Walking with Our Sisters powerful experience

More than a dozen faculty, staff and family members from STM attended the Walking with Our Sisters final installation in Batoche on Friday, Aug. 16. The event was a commemorative art installation of more than 2,000 mocassin vamps in honour of missing and murdered Indigenous women

By Dr. Gertrude Rompré

Responding to an invitation by Elder Maria Campbell, members of the STM Community volunteered and participated in the Walking with Our Sisters Closing Ceremony on Aug. 16.
According to the River Women Collective, who organized the event in Batoche: “Walking with Our Sisters (WWOS) is a community-led collaborative art installation of over 2000 pairs of moccasin vamps (tops) created and donated by hundreds of caring and concerned individuals to honor the lives of Missing and Murdered Indigenous women. The large collaborative art piece is not so much an “exhibit” as it is a memorial. It is much more than an art installation. It is ceremony and it creates a space so that the community can come together for an act of honouring and remembering.”
STM participants were honoured to be part of this moving memorial. They volunteered for a variety of tasks ranging from making tea for Elders and visitors to caring for the actual installation which was, for the first time, located outdoors on the banks of the South Saskatchewan River.
The closing ceremonies in Batoche mark the culmination of the installation’s six-year journey throughout Canada.

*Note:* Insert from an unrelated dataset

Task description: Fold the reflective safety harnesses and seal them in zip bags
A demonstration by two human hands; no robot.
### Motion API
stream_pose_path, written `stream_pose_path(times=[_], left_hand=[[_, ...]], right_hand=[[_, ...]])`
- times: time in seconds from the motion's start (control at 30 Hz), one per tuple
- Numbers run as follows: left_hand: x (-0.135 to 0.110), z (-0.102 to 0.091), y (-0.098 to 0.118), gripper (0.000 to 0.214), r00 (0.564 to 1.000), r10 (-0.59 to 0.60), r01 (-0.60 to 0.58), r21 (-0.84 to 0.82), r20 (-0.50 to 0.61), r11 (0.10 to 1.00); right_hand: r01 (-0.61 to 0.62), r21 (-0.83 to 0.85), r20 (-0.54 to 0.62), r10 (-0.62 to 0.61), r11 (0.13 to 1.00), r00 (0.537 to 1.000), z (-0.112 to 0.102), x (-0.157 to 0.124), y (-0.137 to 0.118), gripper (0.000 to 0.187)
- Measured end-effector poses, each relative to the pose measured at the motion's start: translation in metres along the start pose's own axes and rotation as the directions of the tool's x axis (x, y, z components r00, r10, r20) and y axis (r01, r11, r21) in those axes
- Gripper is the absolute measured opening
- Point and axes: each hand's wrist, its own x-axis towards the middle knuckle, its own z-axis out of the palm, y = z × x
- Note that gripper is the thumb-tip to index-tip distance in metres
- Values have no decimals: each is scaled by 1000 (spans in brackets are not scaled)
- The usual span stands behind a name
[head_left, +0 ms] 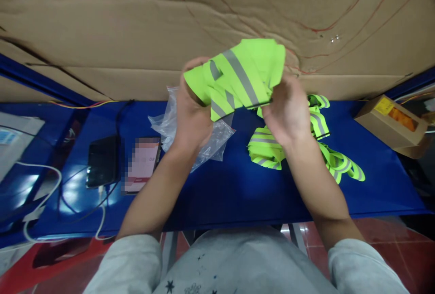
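Raised above the blue table, a neon yellow-green reflective vest [249,69] with grey stripes and dark edging is bunched between my two hands. My left hand [192,113] is closed on its left end, the fingers partly behind the fabric. On the right end, my right hand [287,108] grips the fabric near its lower corner; some of its fingers are hidden. Beneath and behind my left hand lies a crumpled clear plastic bag [217,142]. More yellow-green reflective strips [267,147] lie in loose bundles below my right hand and forearm.
On the left of the blue table [234,194] are a black phone [102,160] with cables plugged in, a second phone-like device [142,165] and a white cable [59,176]. An open cardboard box [390,126] stands at the right. Brown cardboard [118,36] with red wires walls the back.
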Motion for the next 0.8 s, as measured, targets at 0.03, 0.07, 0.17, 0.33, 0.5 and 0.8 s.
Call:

Participants at the Batoche event came from as far away as Arizona and Mexico and from across Canada.
“This was a privileged moment for us to stand in solidarity with those who are missing and have been murdered, their families, and the wide circles of people impacted by their loss,” said Gertrude Rompré, STM’s Director of Mission and Ministry.
“The day was one of the most profound in my life,” she continued, “I truly felt like we were walking on sacred ground.”